Vatican City, 9 April 2015 (VIS) - “In
the beginning … the Word became Flesh” is the name of the Holy
See's pavilion at the upcoming 56th Venice Biennale of Art (9 May to
22 November 2015), which was presented this morning by Cardinal
Gianfranco Ravasi, president of the Pontifical Council for Culture
and commissioner of the Pavilion, along with Paolo Baratta, president
of the Biennale and Micol Forte, curator of the Vatican Museums
Collection of Contemporary Art and of the pavilion.
During the press conference, held in
the Holy See Press Office, Cardinal Ravasi explained that, continuing
from the theme of the Holy See's first contribution to the 2013
Venice Biennale, the 2015 pavilion will see to re-establish the
dialogue between art and faith and the need to examine, especially at
an international level, the relationship between the Church and
contemporary art. “Continuing from the first edition, the Holy See
pavilion of the 56th Venice Biennale will develop the theme of the
'Beginning', with an itinerary leading from the Old to the New
Testament, making 'logos' and 'flesh' the terms of a relationship
constantly in progress”.
“The reference to Genesis, understood
as Creation, De-Creation, Re-Creation, in 2013 constituted the object
of a reflection that is now further developed in the Prologue of the
Gospel of John. In this latter, two essential poles are highlighted:
the transcendent Word that is 'in the Beginning', and at the same
time, reveals the dialogical and communicational nature of the God of
Jesus Christ; and the Word that becomes 'flesh', body, bringing the
presence of God into the essence of humanity, especially where it
appears to be wounded and suffering. The 'vertical-transcendent'
dimension and the 'horizontal-immanent' dimension of flesh thus
constitute in this sense the axes of research. It is necessary to
refer to these axes – and their intersection – to understand the
individual works and the dialogue that is interwoven between them
within the exhibition space.
Micol Forti presented the works and
artists represented in the Pavilion, remarking that the “indissoluble
bond between 'logos' and 'flesh' produces a dialectic dynamism …

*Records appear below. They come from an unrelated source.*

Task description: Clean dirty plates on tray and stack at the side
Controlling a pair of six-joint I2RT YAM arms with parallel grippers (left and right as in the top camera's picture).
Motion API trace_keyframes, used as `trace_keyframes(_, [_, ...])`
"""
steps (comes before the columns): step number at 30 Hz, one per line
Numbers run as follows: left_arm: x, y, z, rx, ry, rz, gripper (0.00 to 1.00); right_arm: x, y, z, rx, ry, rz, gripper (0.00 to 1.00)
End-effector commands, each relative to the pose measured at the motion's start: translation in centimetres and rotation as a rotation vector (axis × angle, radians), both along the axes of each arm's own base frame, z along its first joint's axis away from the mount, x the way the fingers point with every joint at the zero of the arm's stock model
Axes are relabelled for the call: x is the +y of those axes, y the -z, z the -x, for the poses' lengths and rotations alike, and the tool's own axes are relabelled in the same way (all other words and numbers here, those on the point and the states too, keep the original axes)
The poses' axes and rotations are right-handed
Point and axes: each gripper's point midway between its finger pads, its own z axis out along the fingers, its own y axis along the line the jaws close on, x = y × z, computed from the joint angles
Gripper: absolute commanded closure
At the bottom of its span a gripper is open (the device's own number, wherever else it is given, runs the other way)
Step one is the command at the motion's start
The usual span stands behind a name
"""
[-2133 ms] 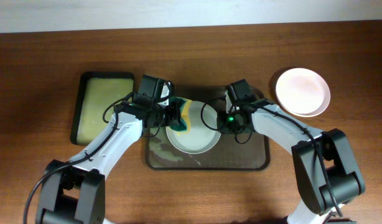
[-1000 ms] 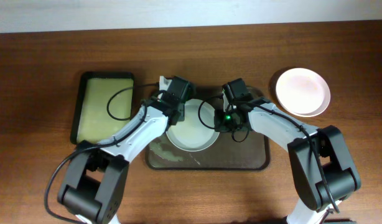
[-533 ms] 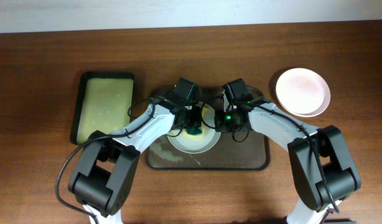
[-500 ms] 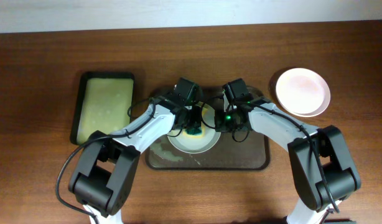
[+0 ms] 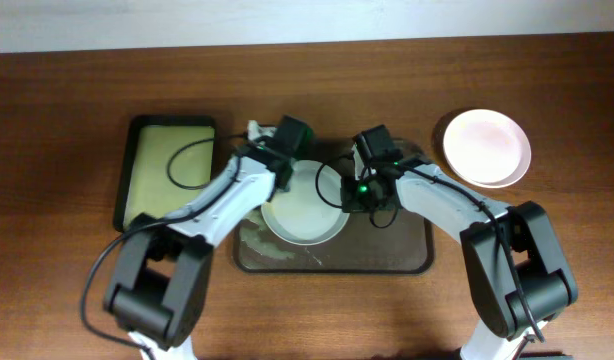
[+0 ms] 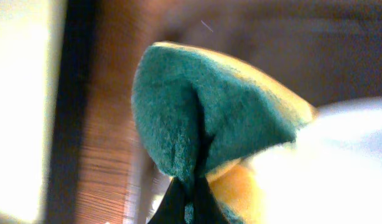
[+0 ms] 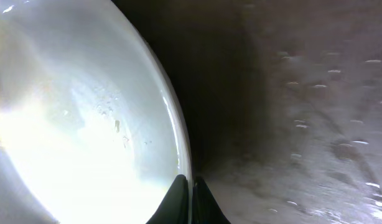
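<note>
A white plate (image 5: 307,208) lies on the dark brown tray (image 5: 387,255) in the overhead view. My left gripper (image 5: 279,178) is at the plate's upper left rim, shut on a green and yellow sponge (image 6: 203,124). The left wrist view shows the sponge pressed by the plate's edge (image 6: 346,162), with my left gripper (image 6: 188,202) pinching it. My right gripper (image 5: 349,192) is shut on the plate's right rim. The right wrist view shows the rim (image 7: 178,143) between the shut fingers of my right gripper (image 7: 190,199), and the wet tray floor (image 7: 303,124). Another white plate (image 5: 487,147) sits on the table at the right.
A smaller black tray with a yellow-green inside (image 5: 167,172) lies on the table to the left of the brown tray. The brown tray floor shows pale smears along its front left (image 5: 277,250). Both arms cross over the front half of the table.
My left gripper has drawn the sponge from the plate's middle back to its upper left rim. The right gripper has held the plate's rim without moving.
</note>
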Motion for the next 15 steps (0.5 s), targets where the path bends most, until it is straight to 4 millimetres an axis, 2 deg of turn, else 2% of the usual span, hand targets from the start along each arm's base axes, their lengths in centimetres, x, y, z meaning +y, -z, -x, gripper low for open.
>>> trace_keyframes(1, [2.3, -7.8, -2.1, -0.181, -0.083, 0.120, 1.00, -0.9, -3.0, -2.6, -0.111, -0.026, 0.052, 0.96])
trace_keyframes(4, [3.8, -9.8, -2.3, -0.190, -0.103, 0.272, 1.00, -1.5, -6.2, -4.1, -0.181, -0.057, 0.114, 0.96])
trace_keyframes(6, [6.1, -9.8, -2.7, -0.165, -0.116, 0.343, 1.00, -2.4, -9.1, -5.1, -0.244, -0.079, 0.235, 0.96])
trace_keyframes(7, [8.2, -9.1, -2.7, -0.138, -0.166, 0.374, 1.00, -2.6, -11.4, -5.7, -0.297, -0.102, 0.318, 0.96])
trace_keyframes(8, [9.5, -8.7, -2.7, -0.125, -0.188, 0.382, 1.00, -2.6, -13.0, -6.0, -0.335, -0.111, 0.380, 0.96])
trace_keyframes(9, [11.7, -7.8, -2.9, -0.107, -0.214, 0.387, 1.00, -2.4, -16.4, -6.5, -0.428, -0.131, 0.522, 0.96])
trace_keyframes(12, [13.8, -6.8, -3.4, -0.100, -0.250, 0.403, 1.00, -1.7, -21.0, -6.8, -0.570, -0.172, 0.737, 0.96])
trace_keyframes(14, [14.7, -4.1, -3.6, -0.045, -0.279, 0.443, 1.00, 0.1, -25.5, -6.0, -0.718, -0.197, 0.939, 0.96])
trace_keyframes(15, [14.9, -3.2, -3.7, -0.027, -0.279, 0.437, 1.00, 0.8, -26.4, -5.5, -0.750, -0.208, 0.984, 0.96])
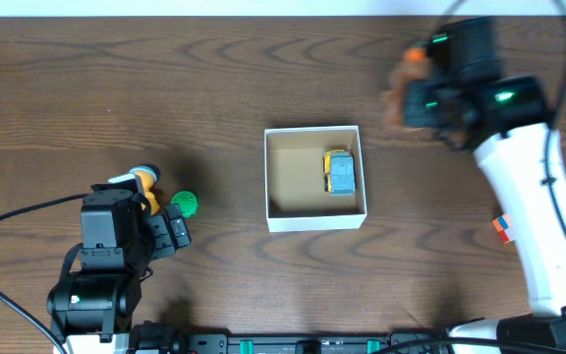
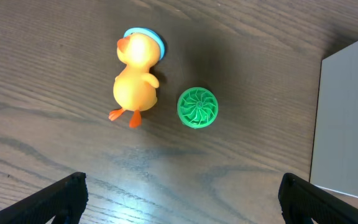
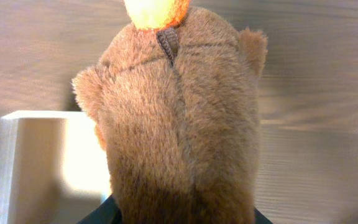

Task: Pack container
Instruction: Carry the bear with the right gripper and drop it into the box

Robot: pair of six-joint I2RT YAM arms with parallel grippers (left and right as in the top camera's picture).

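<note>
Half the container (image 1: 293,182) floor lies bare beside one toy car (image 1: 339,172).

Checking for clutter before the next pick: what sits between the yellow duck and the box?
A green ridged disc, beside the duck; the left wrist view shows it, box beyond.

The dark wood-grain table (image 1: 214,88) spreads out under me. On my left a yellow duck (image 2: 135,78) lies flat on it, orange feet pointing my way and a blue cap at its head. Just beside the duck, not touching it, sits a green ridged disc (image 2: 197,107). Near the middle I see a blue and yellow toy car (image 1: 340,172). On my right a brown plush toy (image 3: 179,124) fills my view, with something orange at its top. A small red, white and blue block (image 1: 502,228) lies near the right edge.
</note>
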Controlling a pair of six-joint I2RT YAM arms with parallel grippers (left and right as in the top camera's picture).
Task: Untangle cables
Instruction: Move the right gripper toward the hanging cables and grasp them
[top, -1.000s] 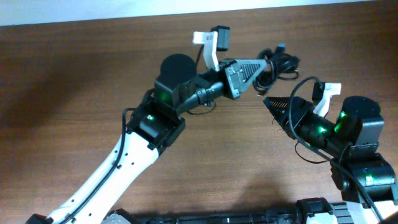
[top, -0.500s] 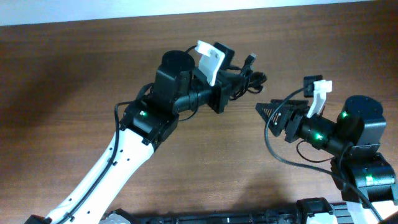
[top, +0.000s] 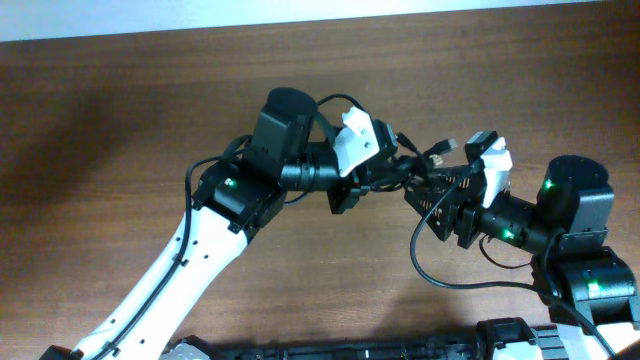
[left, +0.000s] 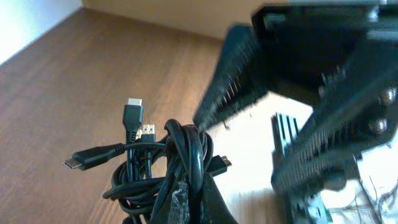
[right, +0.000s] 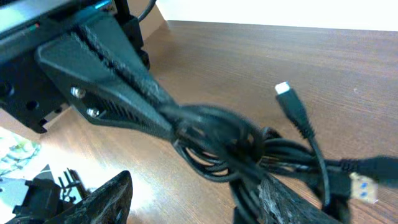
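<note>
Brown wooden table (top: 100, 120) spans the scene. Left gripper (top: 386, 172) is clamped fully on the cables (left: 183, 155), a black knotted bunch held above the wood. Right gripper (top: 418, 190) stands partly open, gripping nothing, with the knot touching one finger. Small plug ends (left: 133, 118) stick out.

Left arm (top: 190, 270): long white link, black joint housings, green status light (top: 228, 184). Right arm (top: 570, 215): black housings, green lights, thick black wire (top: 417, 255) looping beneath. White camera bracket (top: 355, 140) at each wrist. Fingers (right: 106, 56) black, triangular, ribbed; silver screws (right: 76, 92).
</note>
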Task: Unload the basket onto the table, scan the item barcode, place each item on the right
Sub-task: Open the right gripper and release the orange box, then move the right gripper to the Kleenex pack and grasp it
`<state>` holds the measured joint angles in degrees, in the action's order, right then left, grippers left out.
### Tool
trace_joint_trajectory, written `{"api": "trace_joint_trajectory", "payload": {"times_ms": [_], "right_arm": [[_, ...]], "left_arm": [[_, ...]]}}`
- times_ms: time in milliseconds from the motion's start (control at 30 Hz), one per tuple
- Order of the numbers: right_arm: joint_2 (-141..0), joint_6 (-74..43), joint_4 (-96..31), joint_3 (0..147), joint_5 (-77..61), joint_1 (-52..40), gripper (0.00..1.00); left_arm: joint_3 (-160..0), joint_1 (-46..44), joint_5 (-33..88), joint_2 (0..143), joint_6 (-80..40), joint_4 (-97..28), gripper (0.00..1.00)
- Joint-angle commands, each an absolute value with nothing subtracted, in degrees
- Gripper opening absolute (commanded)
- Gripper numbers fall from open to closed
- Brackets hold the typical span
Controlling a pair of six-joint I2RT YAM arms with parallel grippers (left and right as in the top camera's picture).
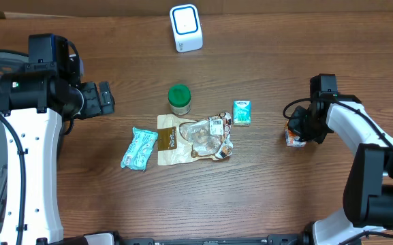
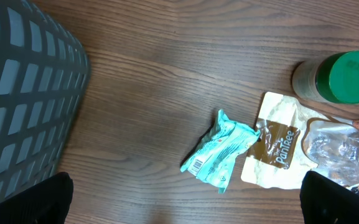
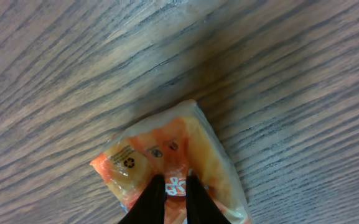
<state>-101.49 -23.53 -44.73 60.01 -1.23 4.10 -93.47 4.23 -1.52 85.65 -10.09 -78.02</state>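
Right pincer point(image 3: 173, 182) clamps the orange packet point(image 3: 167, 146), its free end pointing toward 11 o'clock. Left pincer point(image 1: 105, 99) stands wide apart.

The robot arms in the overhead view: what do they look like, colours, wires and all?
The left arm and right arm have smooth white shells joined by chunky black joint housings. Thin black cables loop along them. The left arm carries a tiny green light. The left gripper and right gripper are black, with slim tapering fingers.
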Motion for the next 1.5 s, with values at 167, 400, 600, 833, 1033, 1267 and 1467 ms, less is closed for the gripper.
{"api": "trace_joint_trajectory", "payload": {"times_ms": [167, 400, 600, 833, 1033, 1267, 1467], "right_arm": [[-105.84, -32.01, -43.31, 59.77, 18.22, 5.50, 0.35], [-105.84, -36.05, -39.13, 61.63, 23.88, 8.05, 0.64], [-105.84, -38.04, -37.63, 65.04, 22.70, 11.94, 0.74], [-105.51, -36.80, -45.21, 74.87, 8.99, 17.52, 0.95], [-104.14, -26.74, -59.07, 87.42, -6.24, 15.05, 0.91], [-103.74, -18.98, -60.93, 86.41, -18.31, 4.51, 0.79], [-103.85, -23.03, -48.16, 77.32, -18.13, -8.25, 0.43]], "left_arm": [[-93.95, 4.49, -0.99, 85.89, -9.63, -77.93, 1.00], [-93.95, 4.49, -0.99, 85.89, -9.63, -77.93, 0.99], [-93.95, 4.49, -1.02, 85.89, -9.63, -77.93, 1.00], [-93.95, 4.49, -1.02, 85.89, -9.63, -77.93, 1.00], [-93.95, 4.49, -1.02, 85.89, -9.63, -77.93, 1.00], [-93.95, 4.49, -1.02, 85.89, -9.63, -77.93, 1.00], [-93.95, 4.49, -1.02, 85.89, -9.63, -77.93, 1.00]]}}
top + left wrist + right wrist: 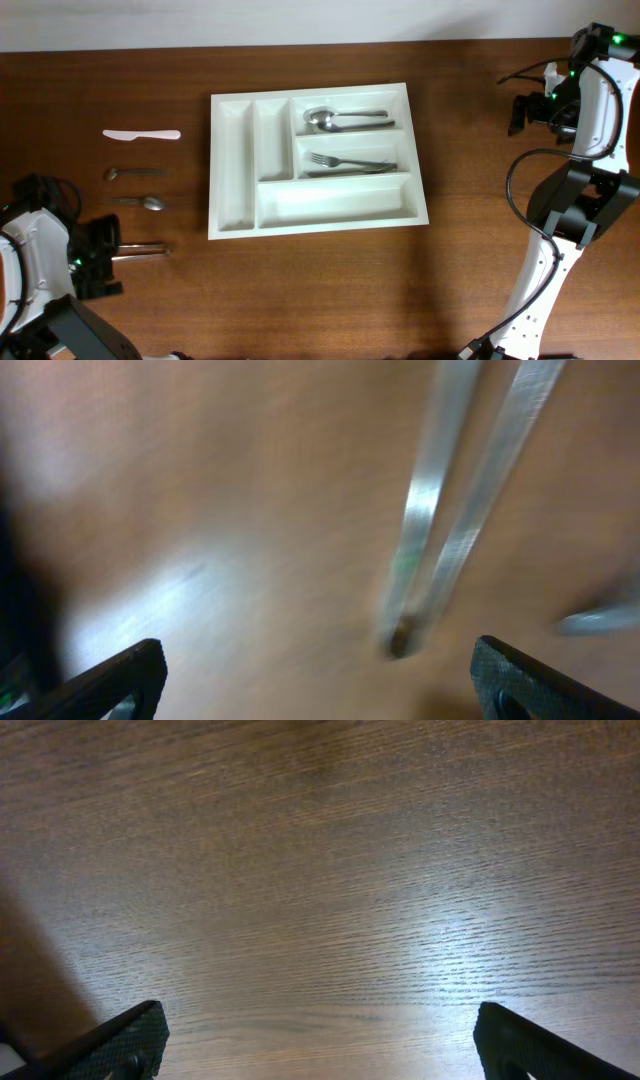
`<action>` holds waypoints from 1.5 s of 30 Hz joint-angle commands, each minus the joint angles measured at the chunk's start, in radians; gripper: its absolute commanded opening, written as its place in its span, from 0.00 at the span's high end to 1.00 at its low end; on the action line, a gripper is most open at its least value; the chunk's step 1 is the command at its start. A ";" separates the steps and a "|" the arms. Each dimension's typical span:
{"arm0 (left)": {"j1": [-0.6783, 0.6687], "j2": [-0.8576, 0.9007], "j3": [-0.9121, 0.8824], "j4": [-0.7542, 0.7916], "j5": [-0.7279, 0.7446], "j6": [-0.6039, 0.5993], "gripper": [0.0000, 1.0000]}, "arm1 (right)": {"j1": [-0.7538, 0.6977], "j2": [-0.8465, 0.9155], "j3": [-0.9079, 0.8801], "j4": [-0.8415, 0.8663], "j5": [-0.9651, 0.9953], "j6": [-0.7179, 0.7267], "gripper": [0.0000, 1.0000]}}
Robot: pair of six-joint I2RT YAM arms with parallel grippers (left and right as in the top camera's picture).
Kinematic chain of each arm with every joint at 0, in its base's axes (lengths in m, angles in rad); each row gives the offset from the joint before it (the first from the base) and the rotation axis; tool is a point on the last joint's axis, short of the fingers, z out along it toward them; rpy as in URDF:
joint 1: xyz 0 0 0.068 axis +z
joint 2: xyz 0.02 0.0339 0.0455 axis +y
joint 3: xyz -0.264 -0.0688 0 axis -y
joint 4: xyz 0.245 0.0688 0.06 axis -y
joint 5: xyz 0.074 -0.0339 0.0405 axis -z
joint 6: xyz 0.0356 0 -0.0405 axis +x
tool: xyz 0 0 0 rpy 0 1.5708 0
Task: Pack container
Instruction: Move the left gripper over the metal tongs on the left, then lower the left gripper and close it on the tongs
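Dark wooden table (480, 290), pale wall (300, 20)

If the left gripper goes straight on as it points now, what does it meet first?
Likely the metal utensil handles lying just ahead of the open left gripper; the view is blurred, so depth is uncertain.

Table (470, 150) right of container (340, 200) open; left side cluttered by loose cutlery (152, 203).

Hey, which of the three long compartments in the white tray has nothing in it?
The lowest long compartment in the overhead view, along the bottom edge of the tray. It is bare; the top one holds spoons, the middle one forks.
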 commanded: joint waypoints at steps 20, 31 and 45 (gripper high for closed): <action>0.017 0.012 -0.055 0.122 0.014 0.241 0.01 | -0.002 -0.018 0.017 0.001 -0.002 -0.010 0.01; 0.049 0.019 -0.084 0.200 0.013 0.191 0.01 | -0.002 -0.018 0.017 0.001 -0.002 -0.010 0.01; 0.049 0.034 -0.106 0.200 0.006 0.025 0.01 | -0.002 -0.018 0.017 0.001 -0.002 -0.010 0.01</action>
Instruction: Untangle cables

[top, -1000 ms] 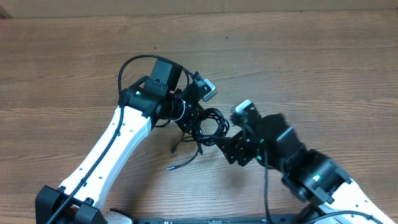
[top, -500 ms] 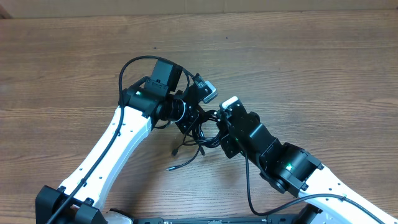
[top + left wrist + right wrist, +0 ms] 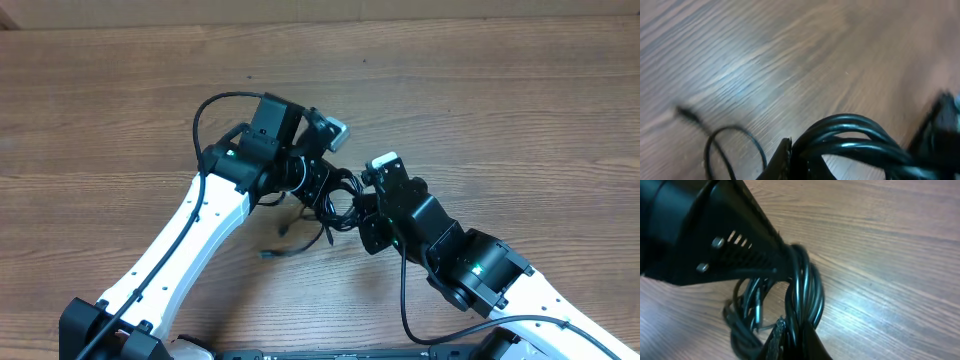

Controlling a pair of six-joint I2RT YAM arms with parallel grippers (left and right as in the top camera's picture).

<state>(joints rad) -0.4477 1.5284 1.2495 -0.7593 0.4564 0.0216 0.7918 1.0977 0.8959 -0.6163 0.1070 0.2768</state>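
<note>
Swinging in from the right of the tangled bundle of thin black cables (image 3: 337, 195), the right pincer (image 3: 360, 203) has gone from wide to clamped on the bundle's right-hand loops; the right wrist view shows strands pinched between its fingers. On the bundle's left side, the left pincer (image 3: 316, 185) stays closed on the same knot and has shifted slightly upward, dragging the trailing tails with it. With both sides gripped, the bundle looks ready to be drawn apart. Counted: two pincers, one bundle lying mid brown wooden worktop (image 3: 520, 110), and two loose plug ends (image 3: 266, 255) trailing below-left of the bundle. How many separate cords the bundle holds cannot be told.
</note>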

that inspires, in artists as well as in the public, reflection on the
binomial that is at the root of humanity. The three artists, all
young, of differing provenance, experience, ethical and aesthetic
vision, have been required to flesh out the idea evoked in the
Prologue of the Gospel of John”. They include the Colombian Monika
Bravo who, Forti explained, “has developed a narrative,
deconstructed and recomposed on six screens and the same number of
transparent panels, positioned on strongly coloured walls. In each
composition, Nature, the Word (written and spoken) and artistic
abstraction are presented as active elements of heuristic vision,
open to a margin of experimental indeterminacy in the development of
a new perceptive space and sensory fullness”.
The Macedonian Elpida Hadzi-Vasileva
has designed a “monumental, architectural installation, whose
'fabric', almost a sort of skin or mantle, welcomes the visitor in a
dimension that is simultaneously physical and symbolic. [The work is]
made of organic waste material, in a journey from 'ready-made' to
're-made'”. Forti continued, “Flesh transforms into history in
the reality offered without falsification” by the photographer
Mario Macilau, from Mozambique. The series of nine black and white
photographs taken in Maputo, capital of Mozambique, depicts the
street children who at a young age are compelled to face life in
terms of survival. “It is not a photo-reportage, but rather a
poetic work that reverses the connections between now and before,
near and far, the visible and what cannot be seen”.